Mas se, por um lado, a administração central e local está mais reticente quanto ao investimento em projectos como as ETAR e dessalinização, por outro, os proprietários e gestores dos campos de golfe tem vindo a realizar investimentos significativos para melhoria do controlo e da gestão da rega, com o intuito de aumentar a sua eficiência e eficácia e assim reduzir o consumo de água, como por exemplo na aquisição de estações meteorológica, de sondas de humidade do solo, e de sensores móveis.

Paralelamente, nos últimos anos foram introduzidas alterações nas áreas relvadas, que visam igualmente reduzir o consumo de água – mais de metade dos campos da Região do Algarve reduziram a sua área total regada, e a maioria já utiliza de a relvas de clima quente (C4) que são mais eficientes no uso de água e mais resistentes a condições de défice hídrico.

Importa também ter em linha de conta aquilo que é o impacto socioeconómico do golfe nesta região. O golfe representa cerca de 13% do VAB (Valor Acrescentado Bruto) no Algarve em resultado dos 500 Milhões de Euros de impacto directo e induzido na região. Já no que diz respeito ao emprego, são cerca de 17.000 postos de trabalho gerados e mantidos graças ao cluster do golfe, sendo que os campos de golfe empregam directamente cerca de 2.000 pessoas.

Por outro lado, a agricultura representa apenas 3% do VAB na região, que se situa na ordem dos 115 Milhões de Euros – inclui outros sectores, tal como a produção animal, caça, florestas e pesca – e registou um crescimento na ordem dos 50% entre 2012 e 2017.

Contas feitas, cada hm3 de água utilizado na agricultura gera cerca de 845.000 Euros e cada hm3 utilizado na rega dos campos de golfe gera quase de 33 Milhões Euros na região do Algarve.

Houve, nos últimos anos, um incentivo ao desenvolvimento de produções agrícolas através de fundos comunitários – 60% das explorações foram desenvolvidas com recurso a este mecanismo –. Os pomares de laranjas passaram de uma área de 6.000 ha em 2008 para 17.000 ha em 2017 e a produção de abacate passou de uma área de 256 ha em 2007 para cerca de 2.000 ha em 2020.

As soluções de combate à escassez hídrica existem e têm sucesso comprovado, tal como a dessalinização, que pode desempenhar um papel importante na produção agrícola em áreas onde o solo ainda é productivo.
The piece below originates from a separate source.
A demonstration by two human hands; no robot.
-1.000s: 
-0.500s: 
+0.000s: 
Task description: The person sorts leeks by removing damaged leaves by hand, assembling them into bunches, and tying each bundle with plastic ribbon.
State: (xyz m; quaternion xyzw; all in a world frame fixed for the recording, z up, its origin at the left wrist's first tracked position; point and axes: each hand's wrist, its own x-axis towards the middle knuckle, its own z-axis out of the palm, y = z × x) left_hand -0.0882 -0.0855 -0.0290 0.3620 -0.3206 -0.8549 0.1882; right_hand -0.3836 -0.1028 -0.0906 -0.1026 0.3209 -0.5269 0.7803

Espanha, uma vez mais, tem sido exemplar nesta matéria, apostando em extensas áreas de regadio e estufas na costa mediterrânica que satisfazem os seus consumos através de água produzida em centrais de dessalinização.

Essas centrais contribuem ainda para a manutenção de actividades e infraestruturas relacionadas com o turismo, assegurando o fornecimento de água com qualidade a populações onde a escassez de água é um facto. Existem exemplos concretos, tal como em Espanha, Chipre, Malta e até em Portugal, no Porto Santo, no arquipélago da Madeira, que produz cerca de 6.900 m3 de água potável / dia para um total de 5.000 habitantes.

Considerando a importância e sensibilidade da matéria – no limite diz respeito à sobrevivência do Ser Humano – importa ter um Estado devidamente sensibilizado e que dê início à revisão do quadro legal em vigor, bem como um plano de incentivos e de financiamento à implementação de esquemas de ART em zonas de escassez hídrica. Em paralelo, importa reforçar a mensagem de que a utilização de ART é segura.

A água escasseia e o tempo também, pelo que urge uma acção imediata e concertada, por forma a não hipotecarmos, também por esta via, as gerações futuras.